June 30, 2021 | Written By: Lutfi Yunus
Contraceptive injections contain progestogens. Progestogen is a synthetic substance that has the same properties as the hormone progesterone. The hormone progesterone is a hormone produced at the end of the menstrual cycle. The injections will be performed by a health professional on the recipient muscles, usually in the back, but can also be given in the arm area.
How Does It Work?
The contraceptive injection works in the following ways:
• Prevent release eggs or ovulation.
• Makes the mucus at the entrance of the uterus thicker, so that prevents sperm from meeting the egg.
• Thins the lining of the uterus, thus reducing the possibility of implantation of a fertilized egg.
If the injection is done within the first 1 to 5 days of your period, it will have an immediate contraceptive effect. If you inject other than that time, your injection may not work immediately, and it is recommended to use additional contraceptive methods such as condoms for the first 7 days.
How Effective Are The Contraceptive Injections?
It has more than 99% effectiveness rate if used correctly.
What's the Advantage?
Some advantages of cone injection traseptives include:
• Each injection works for 8 or 12 weeks (depending on type), so you don't have to think about contraception every day or every time you have sex.
• You can use it during your breastfeeding period.
• It can be an option if you cannot take estrogen-containing contraceptive pills .

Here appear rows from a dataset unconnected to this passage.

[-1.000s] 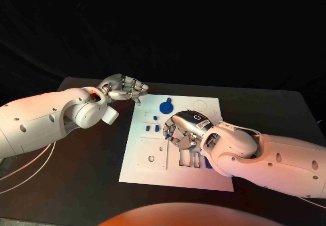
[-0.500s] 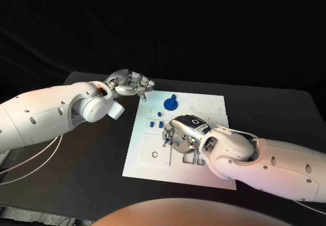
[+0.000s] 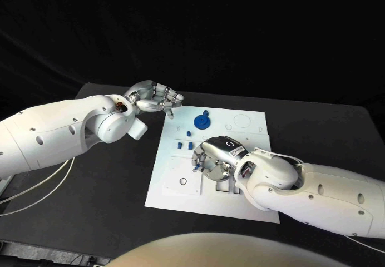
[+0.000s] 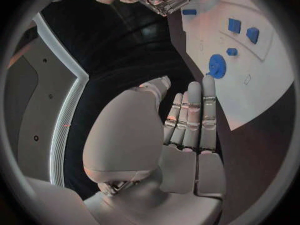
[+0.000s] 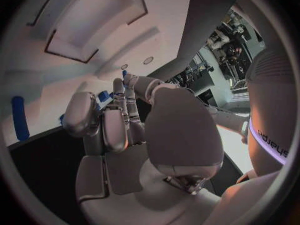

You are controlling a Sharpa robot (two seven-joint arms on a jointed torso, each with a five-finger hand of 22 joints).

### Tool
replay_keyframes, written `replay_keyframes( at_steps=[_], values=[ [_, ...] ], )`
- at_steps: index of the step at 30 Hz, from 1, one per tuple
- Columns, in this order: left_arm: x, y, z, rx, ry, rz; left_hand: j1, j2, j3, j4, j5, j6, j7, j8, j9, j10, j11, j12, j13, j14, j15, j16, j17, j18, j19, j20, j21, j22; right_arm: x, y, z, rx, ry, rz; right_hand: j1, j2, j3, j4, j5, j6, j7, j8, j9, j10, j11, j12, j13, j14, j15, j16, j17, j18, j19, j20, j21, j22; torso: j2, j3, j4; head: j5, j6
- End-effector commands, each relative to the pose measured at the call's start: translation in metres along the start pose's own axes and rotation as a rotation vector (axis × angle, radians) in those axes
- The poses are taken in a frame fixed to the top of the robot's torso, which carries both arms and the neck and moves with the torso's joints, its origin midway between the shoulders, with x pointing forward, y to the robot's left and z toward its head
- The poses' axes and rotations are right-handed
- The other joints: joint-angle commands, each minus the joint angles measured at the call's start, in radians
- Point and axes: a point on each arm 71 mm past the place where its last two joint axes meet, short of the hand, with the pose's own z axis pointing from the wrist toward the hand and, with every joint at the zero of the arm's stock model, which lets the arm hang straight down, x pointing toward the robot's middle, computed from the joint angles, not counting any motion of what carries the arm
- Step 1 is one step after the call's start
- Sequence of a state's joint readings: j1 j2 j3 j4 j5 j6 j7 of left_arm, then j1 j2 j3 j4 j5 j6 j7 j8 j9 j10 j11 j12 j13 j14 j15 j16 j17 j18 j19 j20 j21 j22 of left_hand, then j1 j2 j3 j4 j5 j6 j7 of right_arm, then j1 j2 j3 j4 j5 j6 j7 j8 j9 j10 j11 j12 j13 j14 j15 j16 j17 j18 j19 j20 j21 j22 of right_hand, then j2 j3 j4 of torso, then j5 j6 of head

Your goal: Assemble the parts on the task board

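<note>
The flat white rectangular task board lies mid-tabletop. A round blue disc part sits near the board's far edge; small blue block parts lie nearer its middle. The right hand hovers over the board's middle, fingers curled; whether it holds anything cannot be told. The left hand hangs at the board's far left corner, fingers together and extended, empty.
</note>
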State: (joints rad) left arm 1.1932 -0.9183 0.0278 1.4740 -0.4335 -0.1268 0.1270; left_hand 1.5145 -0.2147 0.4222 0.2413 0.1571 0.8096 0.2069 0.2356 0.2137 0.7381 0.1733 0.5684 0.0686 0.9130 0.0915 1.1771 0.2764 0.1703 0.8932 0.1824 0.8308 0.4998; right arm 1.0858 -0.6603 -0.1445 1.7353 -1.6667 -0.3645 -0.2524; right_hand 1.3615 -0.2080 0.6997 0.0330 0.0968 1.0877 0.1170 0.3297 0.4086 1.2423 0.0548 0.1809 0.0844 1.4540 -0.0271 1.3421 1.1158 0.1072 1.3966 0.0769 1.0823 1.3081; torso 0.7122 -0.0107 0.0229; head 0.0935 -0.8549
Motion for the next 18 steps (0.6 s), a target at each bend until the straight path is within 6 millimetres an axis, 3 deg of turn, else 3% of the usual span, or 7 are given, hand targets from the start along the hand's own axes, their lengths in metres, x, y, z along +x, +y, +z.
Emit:
replay_keyframes(
  at_steps=[1, 18],
  values=[
    [0.0025, -0.0019, 0.0002, 0.008, 0.021, 0.003, -0.004, -0.006, -0.002, -0.006, 0.001, -0.008, 0.029, -0.004, -0.001, -0.004, 0.0, 0.001, -0.001, 0.0, 0.005, -0.004, -0.001, 0.014, 0.003, 0.005, -0.003, -0.001, 0.0023, 0.0003, 0.0008, -0.012, 0.019, -0.019, -0.001, 0.008, 0.004, -0.001, 0.003, 0.007, -0.001, 0.004, 0.001, -0.001, -0.004, 0.005, 0.001, 0.007, 0.001, -0.002, 0.0, -0.014, 0.006, 0.0, -0.003, 0.052, -0.001, 0.0, 0.0006, 0.0, -0.002],
    [0.0033, -0.0022, -0.0005, 0.007, 0.027, 0.007, -0.004, -0.006, -0.002, -0.006, 0.001, -0.008, 0.029, -0.004, -0.001, -0.004, 0.0, 0.001, -0.001, 0.0, 0.005, -0.004, -0.001, 0.014, 0.003, 0.005, -0.003, -0.001, 0.0071, 0.001, 0.0031, -0.012, 0.03, -0.019, -0.002, 0.009, 0.004, -0.003, 0.003, 0.005, -0.001, 0.004, 0.002, 0.0, -0.003, 0.004, 0.001, 0.007, 0.001, -0.003, -0.001, -0.014, 0.006, 0.0, -0.002, 0.053, 0.001, 0.0003, 0.0009, 0.002, -0.01]
  ],
)
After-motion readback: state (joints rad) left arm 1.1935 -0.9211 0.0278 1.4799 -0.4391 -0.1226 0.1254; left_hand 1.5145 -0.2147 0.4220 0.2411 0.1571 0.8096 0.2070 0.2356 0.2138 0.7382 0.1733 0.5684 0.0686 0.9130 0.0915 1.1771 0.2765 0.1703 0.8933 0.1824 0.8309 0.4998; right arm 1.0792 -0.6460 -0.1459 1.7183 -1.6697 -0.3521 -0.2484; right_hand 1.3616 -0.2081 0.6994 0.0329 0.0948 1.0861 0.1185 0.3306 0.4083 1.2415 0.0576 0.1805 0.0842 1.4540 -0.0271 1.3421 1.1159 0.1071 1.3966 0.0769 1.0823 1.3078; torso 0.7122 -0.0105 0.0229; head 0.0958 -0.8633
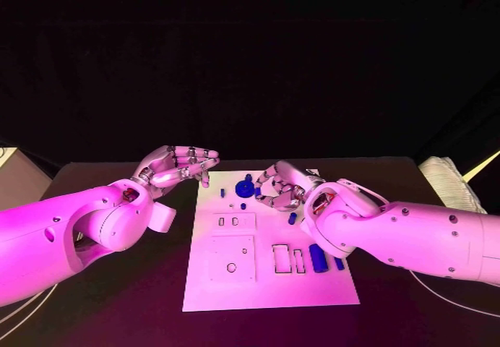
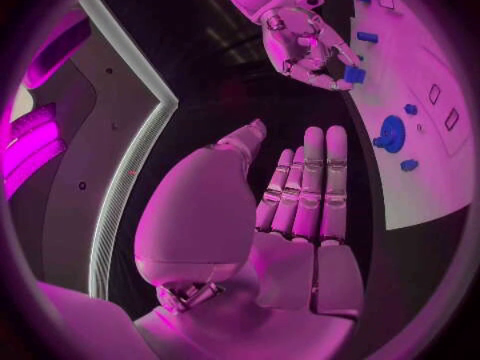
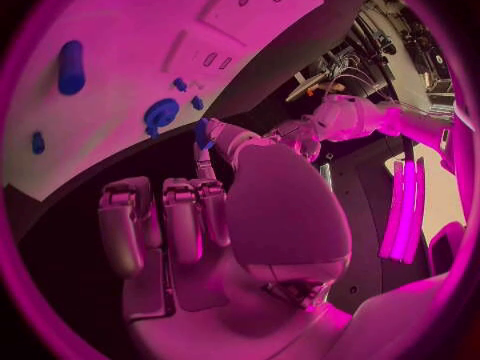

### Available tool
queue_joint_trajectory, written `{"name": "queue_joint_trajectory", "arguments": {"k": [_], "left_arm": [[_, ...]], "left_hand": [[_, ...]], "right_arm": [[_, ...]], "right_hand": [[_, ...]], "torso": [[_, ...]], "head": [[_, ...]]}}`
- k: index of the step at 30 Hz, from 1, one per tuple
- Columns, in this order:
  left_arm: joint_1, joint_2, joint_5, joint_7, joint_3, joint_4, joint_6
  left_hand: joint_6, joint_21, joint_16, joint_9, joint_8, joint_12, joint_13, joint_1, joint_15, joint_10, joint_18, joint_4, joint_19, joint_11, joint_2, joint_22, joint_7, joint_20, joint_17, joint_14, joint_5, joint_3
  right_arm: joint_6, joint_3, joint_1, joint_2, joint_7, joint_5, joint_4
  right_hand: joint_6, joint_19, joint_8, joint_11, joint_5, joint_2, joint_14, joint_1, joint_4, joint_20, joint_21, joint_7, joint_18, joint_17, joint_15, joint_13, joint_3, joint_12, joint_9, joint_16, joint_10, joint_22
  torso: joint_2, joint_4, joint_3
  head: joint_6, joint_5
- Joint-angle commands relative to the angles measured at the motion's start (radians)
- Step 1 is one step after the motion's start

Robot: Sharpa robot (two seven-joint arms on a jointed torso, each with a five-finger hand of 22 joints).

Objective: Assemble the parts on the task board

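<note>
Black worktop [image 1: 125, 303] under coloured light carries the white board [image 1: 261, 285] at its middle, long side running away from us.

Our left hand [image 1: 177, 165] hovers off the board's far left corner — fingers apart, nothing in them; the left wrist view shows them [image 2: 310, 184] straight and side by side, empty.

Our right hand [image 1: 283, 186] sits over the board's far right part, and its thumb and a finger pinch a small blue part [image 2: 354, 74], seen also in the right wrist view [image 3: 201, 132].

On the board, near its far edge, stands a round blue part [image 1: 245, 189] with small blue pieces just beside it. Near the right edge, toward the near end, lies a long blue part [image 1: 318, 258] beside a shorter one [image 1: 339, 264] and two rectangular slots [image 1: 281, 258]. We see a square raised panel [image 1: 231, 258] with a hole left of those slots.
</note>
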Motion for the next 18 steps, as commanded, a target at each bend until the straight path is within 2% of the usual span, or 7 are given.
{"name": "queue_joint_trajectory", "arguments": {"k": [1, 8, 10, 18], "left_arm": [[0.001, 0.000, -0.004, 0.000, -0.001, 0.000, 0.014], [0.001, 0.000, -0.004, -0.002, -0.003, 0.002, 0.015], [0.001, 0.000, -0.004, -0.003, -0.003, 0.003, 0.016], [0.001, -0.001, -0.004, -0.005, -0.003, 0.005, 0.017]], "left_hand": [[-0.003, 0.005, 0.004, 0.001, -0.003, 0.000, 0.000, 0.004, 0.000, -0.002, 0.015, 0.001, -0.008, 0.000, 0.007, 0.001, 0.002, -0.002, -0.002, -0.005, -0.004, 0.004], [-0.003, 0.005, 0.004, 0.001, -0.003, 0.000, 0.000, 0.004, 0.000, -0.002, 0.015, 0.001, -0.008, 0.000, 0.007, 0.001, 0.002, -0.002, -0.002, -0.005, -0.004, 0.004], [-0.003, 0.005, 0.004, 0.001, -0.003, 0.000, 0.000, 0.004, 0.000, -0.002, 0.015, 0.001, -0.008, 0.000, 0.007, 0.001, 0.002, -0.002, -0.002, -0.005, -0.004, 0.004], [-0.003, 0.005, 0.004, 0.001, -0.003, 0.000, 0.000, 0.004, 0.000, -0.002, 0.015, 0.001, -0.008, 0.000, 0.007, 0.001, 0.002, -0.002, -0.002, -0.005, -0.004, 0.004]], "right_arm": [[-0.023, -0.003, -0.018, 0.025, -0.096, -0.104, 0.002], [-0.011, -0.008, -0.061, 0.078, -0.139, -0.155, -0.013], [-0.005, -0.010, -0.072, 0.090, -0.146, -0.162, -0.019], [0.002, -0.013, -0.100, 0.126, -0.163, -0.188, -0.042]], "right_hand": [[-0.002, 0.106, 0.008, -0.009, 0.006, -0.003, 0.106, -0.012, -0.001, -0.005, 0.004, 0.001, -0.014, 0.263, -0.002, 0.233, 0.004, -0.003, 0.002, 0.006, 0.074, 0.263], [0.000, 0.106, 0.009, -0.009, 0.009, -0.003, 0.106, -0.014, -0.002, -0.005, 0.004, 0.000, -0.014, 0.263, -0.002, 0.233, 0.005, -0.003, 0.002, 0.006, 0.074, 0.263], [0.000, 0.106, 0.009, -0.009, 0.009, -0.003, 0.106, -0.014, -0.002, -0.005, 0.004, 0.000, -0.014, 0.263, -0.002, 0.233, 0.005, -0.003, 0.002, 0.006, 0.074, 0.263], [-0.002, 0.106, 0.010, -0.010, 0.017, -0.004, 0.106, -0.020, -0.004, -0.005, 0.004, 0.000, -0.014, 0.263, -0.002, 0.232, 0.008, -0.004, 0.003, 0.006, 0.073, 0.263]], "torso": [[-0.002, 0.0008, -0.0022], [0.000, -0.0018, -0.0018], [0.001, -0.0005, -0.0016], [0.001, -0.0004, -0.0009]], "head": [[-0.005, 0.005], [-0.007, 0.013], [-0.011, 0.016], [-0.016, 0.018]]}}
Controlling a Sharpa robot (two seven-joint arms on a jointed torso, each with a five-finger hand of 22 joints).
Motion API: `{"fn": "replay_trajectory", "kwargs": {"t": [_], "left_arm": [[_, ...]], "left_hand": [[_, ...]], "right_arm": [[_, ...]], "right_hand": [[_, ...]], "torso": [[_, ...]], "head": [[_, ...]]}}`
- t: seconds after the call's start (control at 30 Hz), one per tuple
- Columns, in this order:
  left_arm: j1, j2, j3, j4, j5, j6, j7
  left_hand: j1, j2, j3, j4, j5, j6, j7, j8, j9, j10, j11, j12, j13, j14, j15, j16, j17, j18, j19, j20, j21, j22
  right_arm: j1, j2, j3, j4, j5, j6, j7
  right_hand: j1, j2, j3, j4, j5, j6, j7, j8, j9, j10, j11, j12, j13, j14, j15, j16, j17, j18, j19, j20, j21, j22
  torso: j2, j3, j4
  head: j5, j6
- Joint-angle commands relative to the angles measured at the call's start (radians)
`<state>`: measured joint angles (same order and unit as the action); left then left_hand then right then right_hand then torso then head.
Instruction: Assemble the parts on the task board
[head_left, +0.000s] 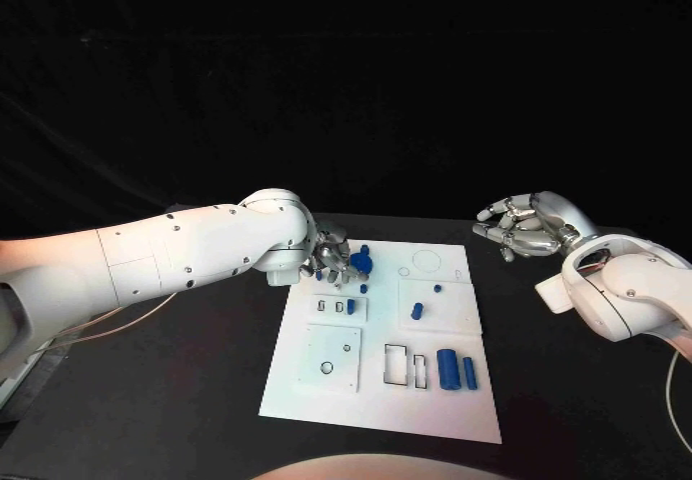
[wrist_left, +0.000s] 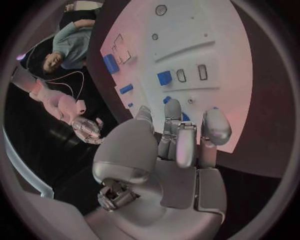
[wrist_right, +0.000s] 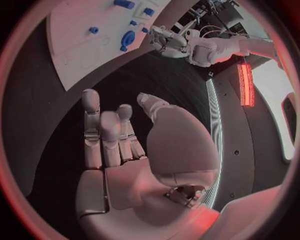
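A: Status, working left to right. Where do we stand at the left hand?

B: We find it over the far left corner of the task board, at roughly eleven o'clock from the board's centre. Its fingers are curled down beside a round blue part. We cannot tell whether they pinch that part or only touch it — the left wrist view shows the fingertips over the white plate, with no part plainly between them.

A: And the board itself?

B: Several blue parts are on it. A small blue block stands among the slots at about ten o'clock. A short piece lies tilted near the centre, and another small piece sits just beyond it. At about five o'clock a blue cylinder and a slim blue bar lie side by side, just beside two rectangular slots with nothing in them.

A: The right hand?

B: It hangs above the black table at two o'clock, well apart from the board, fingers loosely apart and holding nothing.

A: Progress?

B: We judge the assembly early to midway. The unfilled slots and loose parts near five o'clock remain to be done.
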<state>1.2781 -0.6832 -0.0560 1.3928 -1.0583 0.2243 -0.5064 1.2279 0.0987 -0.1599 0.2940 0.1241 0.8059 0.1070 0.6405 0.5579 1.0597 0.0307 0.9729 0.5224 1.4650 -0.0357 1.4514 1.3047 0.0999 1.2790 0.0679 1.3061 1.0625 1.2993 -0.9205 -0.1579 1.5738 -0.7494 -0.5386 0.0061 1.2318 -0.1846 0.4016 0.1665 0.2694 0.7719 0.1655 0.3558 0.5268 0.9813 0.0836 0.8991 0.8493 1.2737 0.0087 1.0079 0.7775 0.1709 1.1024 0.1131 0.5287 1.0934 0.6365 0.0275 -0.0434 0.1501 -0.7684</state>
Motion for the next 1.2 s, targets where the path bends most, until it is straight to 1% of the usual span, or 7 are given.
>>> {"fn": "replay_trajectory", "kwargs": {"t": [0.03,0.13,0.23,0.4,0.67,1.07,1.2], "left_arm": [[0.002,0.009,-0.001,-0.005,-0.018,0.082,-0.016],[0.002,0.015,-0.001,-0.010,-0.014,0.093,-0.018],[0.002,0.021,-0.002,-0.017,-0.012,0.107,-0.020],[0.002,0.031,-0.006,-0.029,-0.011,0.132,-0.024],[0.001,0.048,-0.011,-0.038,-0.010,0.157,-0.027],[0.001,0.062,-0.013,-0.057,-0.021,0.191,-0.030],[0.000,0.065,-0.014,-0.062,-0.020,0.194,-0.030]], "left_hand": [[-0.009,-0.006,-0.006,0.001,-0.002,-0.005,0.000,-0.003,0.002,-0.004,0.001,0.000,0.002,0.032,0.003,-0.003,-0.003,0.005,-0.005,0.001,-0.002,-0.002],[-0.010,-0.007,-0.009,0.001,-0.002,-0.006,0.000,-0.004,0.002,-0.004,0.002,0.000,0.002,0.032,0.003,-0.003,-0.003,0.006,-0.006,0.001,-0.003,-0.003],[-0.011,-0.007,-0.009,0.001,-0.003,-0.006,0.000,-0.004,0.003,-0.004,0.002,0.000,0.002,0.032,0.003,-0.003,-0.002,0.005,-0.005,0.002,-0.002,-0.002],[-0.009,0.007,-0.008,0.001,0.001,-0.007,0.001,-0.007,0.004,-0.005,0.003,0.001,0.004,0.032,0.004,-0.003,-0.001,0.005,-0.005,0.003,-0.003,-0.001],[-0.008,0.008,-0.008,0.000,0.001,-0.008,0.001,-0.008,0.004,-0.005,0.003,0.001,0.004,0.033,0.004,-0.002,0.000,0.005,-0.003,0.004,-0.001,0.002],[-0.002,0.014,-0.006,-0.001,0.002,-0.007,0.001,-0.009,0.005,-0.006,0.003,0.002,0.005,0.034,0.005,0.000,0.006,0.004,-0.001,0.005,0.000,0.004],[-0.001,0.014,-0.007,-0.001,0.002,-0.007,0.002,-0.009,0.005,-0.006,0.003,0.001,0.005,0.033,0.005,-0.002,0.001,0.006,-0.007,0.005,-0.005,-0.005]], "right_arm": [[0.000,0.005,0.000,-0.007,0.087,-0.017,0.063],[0.000,0.010,-0.001,-0.017,0.159,-0.007,0.100],[0.000,0.013,-0.002,-0.025,0.209,0.004,0.124],[0.000,0.016,-0.003,-0.032,0.248,0.021,0.150],[-0.001,0.022,-0.003,-0.031,0.247,0.024,0.172],[-0.005,0.032,-0.007,-0.030,0.233,0.037,0.170],[-0.006,0.037,-0.007,-0.031,0.229,0.040,0.167]], "right_hand": [[0.002,-0.009,0.026,0.005,0.007,-0.033,0.023,-0.006,-0.006,-0.087,0.022,-0.106,-0.094,-0.119,0.027,-0.168,-0.119,0.005,-0.078,0.021,-0.114,-0.074],[0.017,-0.017,0.074,0.003,0.005,-0.047,0.053,-0.012,-0.026,-0.150,0.065,-0.268,-0.257,-0.284,0.079,-0.349,-0.210,-0.005,-0.198,0.064,-0.262,-0.186],[0.028,0.000,0.136,-0.006,-0.002,-0.029,0.069,-0.039,-0.067,-0.111,0.074,-0.405,-0.446,-0.319,0.100,-0.484,-0.309,0.011,-0.215,0.100,-0.349,-0.286],[0.029,0.013,0.162,-0.029,-0.015,0.002,0.062,-0.065,-0.101,-0.066,0.077,-0.468,-0.572,-0.280,0.100,-0.574,-0.373,0.011,-0.189,0.105,-0.389,-0.358],[0.031,0.023,0.168,-0.056,0.000,0.006,0.072,-0.090,-0.126,-0.068,0.087,-0.501,-0.651,-0.280,0.111,-0.645,-0.410,0.009,-0.189,0.113,-0.425,-0.416],[0.024,0.025,0.162,-0.062,-0.005,-0.001,0.082,-0.103,-0.137,-0.076,0.096,-0.509,-0.680,-0.281,0.118,-0.673,-0.422,0.008,-0.190,0.119,-0.439,-0.440],[0.027,0.028,0.163,-0.069,0.012,-0.003,0.085,-0.107,-0.141,-0.079,0.098,-0.511,-0.692,-0.280,0.120,-0.684,-0.426,0.009,-0.189,0.121,-0.444,-0.450]], "torso": [[0.001,-0.0008,-0.0014],[0.001,0.0000,-0.0016],[0.002,0.0001,-0.0009],[0.002,-0.0003,-0.0009],[0.002,0.0006,-0.0028],[0.002,0.0017,-0.0005],[0.002,0.0002,-0.0017]], "head": [[0.003,-0.002],[0.003,-0.002],[0.006,-0.004],[0.008,-0.009],[0.011,-0.016],[0.014,-0.023],[0.019,-0.026]]}}
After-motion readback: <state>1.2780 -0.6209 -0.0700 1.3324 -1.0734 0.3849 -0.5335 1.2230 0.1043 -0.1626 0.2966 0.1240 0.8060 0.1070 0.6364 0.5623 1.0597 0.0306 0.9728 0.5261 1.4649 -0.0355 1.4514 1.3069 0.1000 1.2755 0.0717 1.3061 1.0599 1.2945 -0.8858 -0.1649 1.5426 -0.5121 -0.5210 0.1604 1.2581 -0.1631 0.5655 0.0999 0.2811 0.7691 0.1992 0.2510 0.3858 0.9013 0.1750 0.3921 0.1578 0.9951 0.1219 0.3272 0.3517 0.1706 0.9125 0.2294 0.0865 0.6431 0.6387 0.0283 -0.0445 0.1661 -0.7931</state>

• In addition to having contraceptive properties, it can also reduce the symptoms of menstrual bleeding heavy and/or painful, and helpful when experiencing premenstrual syndrome (PMS).
What are the Side Effects?
Possible side effects include increase weight gain, headaches, emotional disturbances, and breast pain. If you experience side effects, they cannot be treated immediately, as the injection product cannot be removed from your body immediately. Side effects will continue as long as the contraceptive injection results are still active in the body.
You may experience increasingly irregular or longer periods or no menstruation at all. Usually not having menstruation is not dangerous, but talk to your healthcare professional if your menstrual bleeding is very heavy or longer than usual.
Depending on the type of contraceptive injection you use, it can affect estrogen levels in your body and cause thinning of the bones. However, bone formation returned to normal after the injection was stopped. Bone thinning problems may occur if you are at risk for osteoporosis, or if you are under 18 years old. Contact your healthcare professional to find out more.
After the injection effect begins to diminish, your fertility levels may take up to a year to return to normal. This method of contraception is not suitable if you want to plan to have a baby in the near future.